The book… the series… all these honors… some great conventions and trips and tours… all that would be enough to make 2011 a truly great year… but, hey, I haven’t even mentioned to real highlights yet. That of course would be my two weddings — the legal one here in Santa Fe last February, and the fannish one in Reno in August. They were both amazing, as is my blushing bride, Parris. None of this would mean a thing without her.

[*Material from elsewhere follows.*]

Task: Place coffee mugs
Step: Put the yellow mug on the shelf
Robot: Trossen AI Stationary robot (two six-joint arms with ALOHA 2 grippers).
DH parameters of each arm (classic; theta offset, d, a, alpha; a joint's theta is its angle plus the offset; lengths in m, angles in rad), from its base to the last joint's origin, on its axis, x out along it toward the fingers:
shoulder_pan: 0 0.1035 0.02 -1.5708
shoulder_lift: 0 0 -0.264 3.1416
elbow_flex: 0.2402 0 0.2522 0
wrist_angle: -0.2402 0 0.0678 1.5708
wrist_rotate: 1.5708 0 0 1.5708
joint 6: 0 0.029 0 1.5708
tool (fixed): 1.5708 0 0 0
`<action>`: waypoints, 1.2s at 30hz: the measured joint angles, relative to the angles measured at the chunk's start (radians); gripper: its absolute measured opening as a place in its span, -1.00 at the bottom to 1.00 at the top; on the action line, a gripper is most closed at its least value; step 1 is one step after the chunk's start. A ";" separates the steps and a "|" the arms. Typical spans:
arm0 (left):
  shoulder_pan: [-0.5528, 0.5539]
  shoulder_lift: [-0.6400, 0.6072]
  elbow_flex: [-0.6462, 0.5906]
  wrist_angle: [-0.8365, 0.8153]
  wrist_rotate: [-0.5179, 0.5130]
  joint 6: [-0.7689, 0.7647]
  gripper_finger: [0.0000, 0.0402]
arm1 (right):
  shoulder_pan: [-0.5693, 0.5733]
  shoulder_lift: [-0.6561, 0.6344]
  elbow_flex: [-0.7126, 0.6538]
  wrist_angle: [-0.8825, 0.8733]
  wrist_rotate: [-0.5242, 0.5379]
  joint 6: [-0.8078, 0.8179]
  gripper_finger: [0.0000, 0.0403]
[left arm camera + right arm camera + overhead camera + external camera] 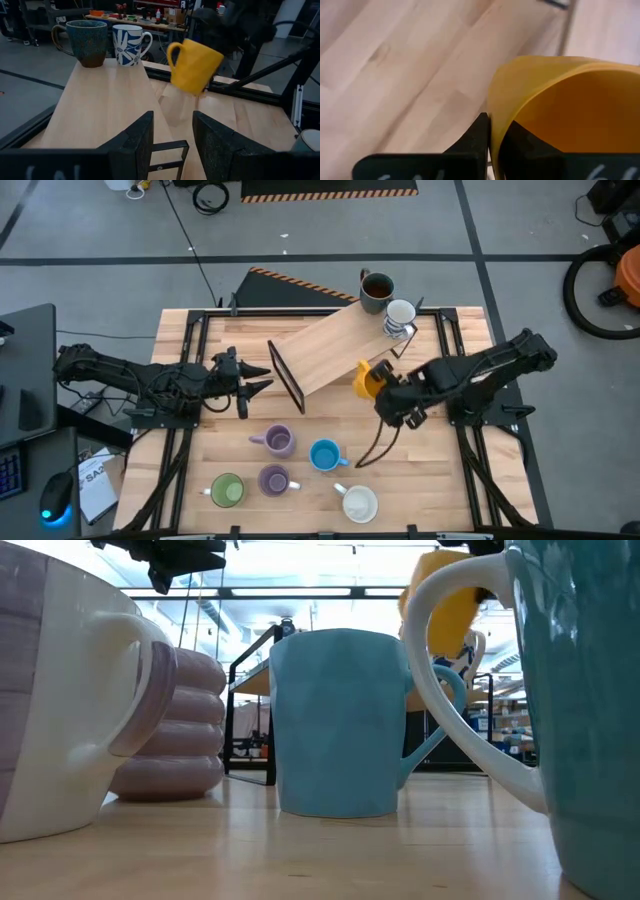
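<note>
1. From above, my right hand (385, 392) is pinched shut on the rim of the orange mug (368, 378), holding it off the surface at the right edge of the raised wooden shelf (325, 350). The mug is tipped, its long axis slanting rather than upright. At the shelf's far end stand the dark grey-brown mug (376, 290) and the patterned white mug (399, 316), both upright and just beside each other. My left hand (257, 377) waits over the counter (450, 480) at the shelf's left end, fingers apart and holding nothing. On the near counter sit two purple mugs (278, 441) (273, 479), the blue mug (324, 454), the green mug (227, 490) and a plain white mug (359, 502), all mouth up.

2. At counter level, the blue mug (337, 722) stands upright in the middle and the orange mug (445, 602) hangs high behind it.

3. Past my left fingers (134, 141), the orange mug (194, 65) floats tilted, handle turned toward the two upright mugs on the shelf (100, 105).

4. At my right wrist, my fingertips (482, 135) clamp the orange mug's wall (570, 100), one inside and one outside, its open mouth facing the camera.
</note>
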 joint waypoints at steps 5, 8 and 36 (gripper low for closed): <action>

Or without my friends. Should auld acquaintance be forgot? Certainly not. So let me lift a glass to them all. To Ty, my acerbic assistant, who shared many of these adventures with me, and helped kept me semi-sane. To Raya, and her unfailing good cheer. To Michael Engelberg, who gave me the best news I got all year, and is always there when I need him. To Michael Cassutt, who is usually there whether I need him or not, to get me into trouble. To Howard and Gardner and Steve and Denise, old pals who know where all the skeletons are buried, and to Mara and Ti and David and Dan and Bryan, new friends I hope to hang with for many years to come. To my amazing agents, Kay McCauley and Chris Lotts and Vince Gerardis, and my amazing editors and publishers, Anne Groell and Scott Shannon and Jane Johnson and Joy Chamberlain. And of course to Melinda, best man, best friend, partner in crime and Wild Cards… hey, thanks for the bachelor party, kid.

And look… while I’ve been writing, a whole new year has begun.

It’s going to have a hell of time topping this one.